YOUR TASK:
From the listing below, copy only the lines running from the line that contains "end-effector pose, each" to the line that contains "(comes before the", both included.

===============

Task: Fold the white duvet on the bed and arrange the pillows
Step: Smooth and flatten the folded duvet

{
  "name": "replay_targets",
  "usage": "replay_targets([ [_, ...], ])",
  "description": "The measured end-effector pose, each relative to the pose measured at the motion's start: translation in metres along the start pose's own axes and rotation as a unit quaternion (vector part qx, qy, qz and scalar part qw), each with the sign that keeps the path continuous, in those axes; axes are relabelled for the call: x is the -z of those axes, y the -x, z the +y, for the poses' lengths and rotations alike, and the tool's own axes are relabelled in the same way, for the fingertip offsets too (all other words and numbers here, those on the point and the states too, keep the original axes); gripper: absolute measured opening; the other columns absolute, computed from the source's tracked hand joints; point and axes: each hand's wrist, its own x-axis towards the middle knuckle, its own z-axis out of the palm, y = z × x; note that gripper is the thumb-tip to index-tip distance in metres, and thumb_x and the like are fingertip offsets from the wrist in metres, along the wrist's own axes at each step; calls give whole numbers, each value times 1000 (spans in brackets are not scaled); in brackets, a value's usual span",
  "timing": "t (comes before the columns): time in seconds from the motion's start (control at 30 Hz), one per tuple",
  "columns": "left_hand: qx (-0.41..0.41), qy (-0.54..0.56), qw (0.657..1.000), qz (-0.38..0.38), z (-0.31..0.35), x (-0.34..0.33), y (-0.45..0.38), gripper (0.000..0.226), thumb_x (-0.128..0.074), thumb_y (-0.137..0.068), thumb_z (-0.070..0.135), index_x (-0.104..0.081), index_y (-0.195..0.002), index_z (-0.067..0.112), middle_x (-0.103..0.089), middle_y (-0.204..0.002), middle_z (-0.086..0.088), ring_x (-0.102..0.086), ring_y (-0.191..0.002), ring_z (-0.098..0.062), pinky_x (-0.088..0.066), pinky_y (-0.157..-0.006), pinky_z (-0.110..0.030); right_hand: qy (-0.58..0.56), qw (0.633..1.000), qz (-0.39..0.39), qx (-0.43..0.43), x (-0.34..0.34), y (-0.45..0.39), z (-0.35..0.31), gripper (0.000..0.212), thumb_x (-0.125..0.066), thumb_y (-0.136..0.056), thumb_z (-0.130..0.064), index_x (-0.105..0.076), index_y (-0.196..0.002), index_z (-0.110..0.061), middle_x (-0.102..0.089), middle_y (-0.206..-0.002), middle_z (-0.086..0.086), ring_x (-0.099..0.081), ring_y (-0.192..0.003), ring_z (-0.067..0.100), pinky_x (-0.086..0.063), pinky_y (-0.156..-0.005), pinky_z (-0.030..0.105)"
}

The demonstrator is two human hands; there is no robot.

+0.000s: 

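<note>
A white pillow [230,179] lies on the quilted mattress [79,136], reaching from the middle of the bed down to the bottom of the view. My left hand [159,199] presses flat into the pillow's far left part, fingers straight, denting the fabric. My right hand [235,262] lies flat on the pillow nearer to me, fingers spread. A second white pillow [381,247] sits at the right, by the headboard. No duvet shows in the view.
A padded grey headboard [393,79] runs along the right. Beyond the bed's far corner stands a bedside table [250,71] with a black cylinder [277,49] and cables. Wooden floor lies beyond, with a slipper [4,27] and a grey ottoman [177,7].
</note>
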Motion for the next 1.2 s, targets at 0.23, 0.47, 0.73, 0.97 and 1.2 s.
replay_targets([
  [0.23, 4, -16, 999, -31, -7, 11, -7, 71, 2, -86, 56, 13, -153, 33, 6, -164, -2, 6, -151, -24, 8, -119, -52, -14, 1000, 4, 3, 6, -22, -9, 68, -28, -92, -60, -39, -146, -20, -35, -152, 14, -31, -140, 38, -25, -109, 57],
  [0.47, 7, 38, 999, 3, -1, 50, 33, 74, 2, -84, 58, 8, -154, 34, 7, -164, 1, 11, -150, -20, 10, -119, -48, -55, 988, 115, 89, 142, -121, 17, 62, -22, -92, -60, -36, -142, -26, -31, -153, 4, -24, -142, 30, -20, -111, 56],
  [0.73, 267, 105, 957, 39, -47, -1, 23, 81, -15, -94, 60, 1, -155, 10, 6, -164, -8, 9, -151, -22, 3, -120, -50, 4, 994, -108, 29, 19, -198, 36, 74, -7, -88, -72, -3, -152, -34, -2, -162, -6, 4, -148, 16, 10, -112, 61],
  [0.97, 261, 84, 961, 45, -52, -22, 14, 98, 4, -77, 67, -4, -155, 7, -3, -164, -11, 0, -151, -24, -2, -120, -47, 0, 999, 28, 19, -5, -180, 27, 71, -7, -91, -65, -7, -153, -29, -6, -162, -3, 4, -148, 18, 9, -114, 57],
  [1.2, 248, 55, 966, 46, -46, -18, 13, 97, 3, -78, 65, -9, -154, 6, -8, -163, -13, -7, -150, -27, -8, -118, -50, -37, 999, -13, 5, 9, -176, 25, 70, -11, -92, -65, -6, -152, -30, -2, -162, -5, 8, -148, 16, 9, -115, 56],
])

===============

TASK OUTPUT:
  "description": "The measured end-effector pose, each relative to the pose measured at the motion's start: translation in metres along the start pose's own axes and rotation as a unit quaternion (vector part qx, qy, qz and scalar part qw), each with the sign that keeps the path continuous, in those axes; axes are relabelled for the call: x is the -z of those axes, y the -x, z the +y, for the poses' lengths and rotations alike, and the tool's own axes are relabelled in the same way, for the fingertip offsets too (all other words and numbers here, those on the point and the states too, keep the original axes); gripper: absolute measured opening; the other columns absolute, computed from the source's tracked hand joints; point and axes: each hand's wrist, its own x-axis towards the middle knuckle, its own z-axis out of the palm, y = z × x; note that gripper is the thumb-tip to index-tip distance in metres, and thumb_x and the like are fingertip offsets from the wrist in metres, along the wrist's own axes at each step; calls give whole numbers, each value times 1000 (spans in brackets are not scaled); in brackets, a value's usual span",
  "timing": "t (comes before the columns): time in seconds from the motion's start (control at 30 Hz), one per tuple",

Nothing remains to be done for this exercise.